Enterprise is poised to account for a lion’s share of small cells deployed over the next several years, making up 68% of the total installed base by 2026, according to a Market Status Report by the Small Cell Forum (SCF).
Including outdoor urban and rural environments, SCF expects a total of 38.3 million small cells to be installed by that time. The forecast (which adjusts 2020-2021 for a moderate impact from COVID-19, and lays out best- and worst-case scenarios due to the pandemic) estimates a compound annual growth rate (CAGR) of 13% for deployments and upgrades between 2019 and 2026.
The Small Cell Forum is a group focused on lowering barriers to large-scale deployments of small cell networks, including commercial and technical initiatives to expand the ecosystem. Its report is primarily based on a survey of 78 mobile operators worldwide and 26 other small cell deployers including private network operators and neutral host providers.
SCF anticipates around 4 million enterprise small cells deployed in 2026 alone (for a total of 26.2 million), compared to about 2.1 million in urban environments that year (total of 11.1 million). In rural and remote areas, 957,000 radio heads are expected to be installed by the end of the period, with CAGR of 19%.
Until 2021, enterprise environments with highest demand and deployment numbers are expected to include retail, government, and finance. SCF said that will shift to transport and manufacturing as technologies like 5G, edge computing, and AI become more prevalent.
Notably, it's not all about network operators that are deploying to densify and serve enterprises. Instead SCF found significant diversity, saying new entrants will operate more than 70% of indoor enterprise networks by 2026 and up to 30% of the installed base of outdoor small cell networks.
“Not all will be new companies – there will be incomers from the cloud, Wi-Fi, tower and enterprise/private network spaces, among others. But there will also be increasing opportunities for innovative new players, such as neutral hosts, private network operators, city or enterprise specialists, who will favor flexible mobile infrastructure with end-to-end security offered by small cells,” the report stated.
It added that some may hold newly owned spectrum, but a bigger portion will tap newly available shared or lightly licensed spectrum.
The group doesn’t think these small cell deployments will be in place of mobile operator’s rollouts, but incremental instead – estimating that 75% of the small cells deployed by non-traditional operators wouldn’t have happened otherwise.
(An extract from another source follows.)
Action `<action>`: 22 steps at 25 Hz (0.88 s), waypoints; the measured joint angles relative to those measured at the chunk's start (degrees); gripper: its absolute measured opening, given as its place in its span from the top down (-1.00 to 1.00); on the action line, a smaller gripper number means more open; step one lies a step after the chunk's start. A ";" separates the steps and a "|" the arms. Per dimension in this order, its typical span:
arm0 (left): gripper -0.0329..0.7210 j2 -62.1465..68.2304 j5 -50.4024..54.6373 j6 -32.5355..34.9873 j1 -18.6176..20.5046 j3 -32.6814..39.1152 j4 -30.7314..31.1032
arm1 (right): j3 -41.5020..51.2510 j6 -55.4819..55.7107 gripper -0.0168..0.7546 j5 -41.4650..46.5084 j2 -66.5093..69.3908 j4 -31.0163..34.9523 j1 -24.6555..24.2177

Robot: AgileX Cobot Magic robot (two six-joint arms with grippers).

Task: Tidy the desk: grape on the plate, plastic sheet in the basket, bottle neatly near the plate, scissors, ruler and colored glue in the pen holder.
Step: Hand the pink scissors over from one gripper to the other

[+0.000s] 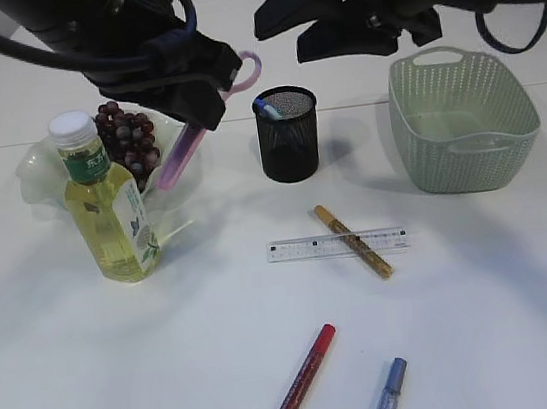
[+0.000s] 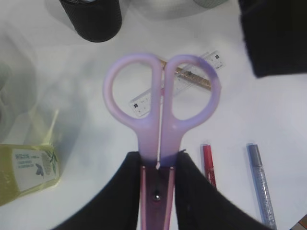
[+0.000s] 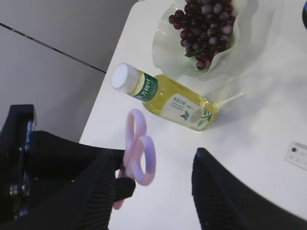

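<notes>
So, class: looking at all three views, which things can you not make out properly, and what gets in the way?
- Scissors blades: in the left wrist view, hidden between the left gripper's jaws.
- Pen holder contents: exterior view, only a bluish tip shows above the rim.
- Red glue pen and blue glue pen: exterior view, lower ends cut off by the bottom edge.
- Bottle label text: too small to read.

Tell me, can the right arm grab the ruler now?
Probably yes. The right gripper is open and holds nothing, and the ruler lies flat in the open below it. A gold glue pen lies across the ruler, so it may get nudged.
</notes>
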 joint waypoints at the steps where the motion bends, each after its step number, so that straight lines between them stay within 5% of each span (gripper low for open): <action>1: 0.53 0.00 0.00 0.00 0.00 0.00 0.00 | 0.00 -1.14 -0.12 -0.02 0.59 1.63 0.00; 22: 0.53 0.00 -0.22 0.00 0.00 0.00 0.00 | 0.00 -10.96 -0.11 3.61 8.47 20.19 0.00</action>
When it comes to success in enterprise, service providers said the top three factors for either accelerating or holding back small cell deployments include lower opex costs than current systems (42%); ability for plug-and-play deployment to reduce cost and risk (36%); and clearer case for return on investment (34%)
Even though there’s increased room for newer entrants, traditional MNOs will still dominate small cell operations in urban environments. The report shows CAGR of 22% for MNOs city small cell deployment, and still operating 70% of city cells on a standalone basis or though shared deals.
Neutral host operators, however, will deploy urban small cells more and more, accounting for 14% of new rollouts by 2026.
More than half of survey respondents cited access to affordable sites as a key factor for the pace and scale of small cell deployments, with 38% calling out a standard process for site and equipment approvals.
In the U.S., delays for small cell and other 5G infrastructure siting approvals have been an issue. The FCC recently adopted a new 5G infrastructure upgrade order, in the aim of streamlining the process for technology upgrades at existing sites.
Overall, the SCF report noted its best case and worst-case scenarios for the small cell market varied widely because of “considerable uncertainties in the market” – with a difference of 16 million radio deployments between them.
“Factors which affect this variation include the immaturity of 5G platforms and business models; immaturity in industrial and IoT business models; potential impact of the Covid-19 pandemic and recession; uncertain timescales for operators to adopt key enablers such as AI-enabled automation or cloud-native networks.”
For the COVID-19 impact, SCF anticipates a bounce-back starting in the fourth quarter this year to be offset by uncertainty in the enterprise sector. Short-term disruptions to supply chain, standards and financing dragged down Q2 and Q3 estimates for 2020, but by the end of 2021 it said the forecast is near to pre-pandemic estimates.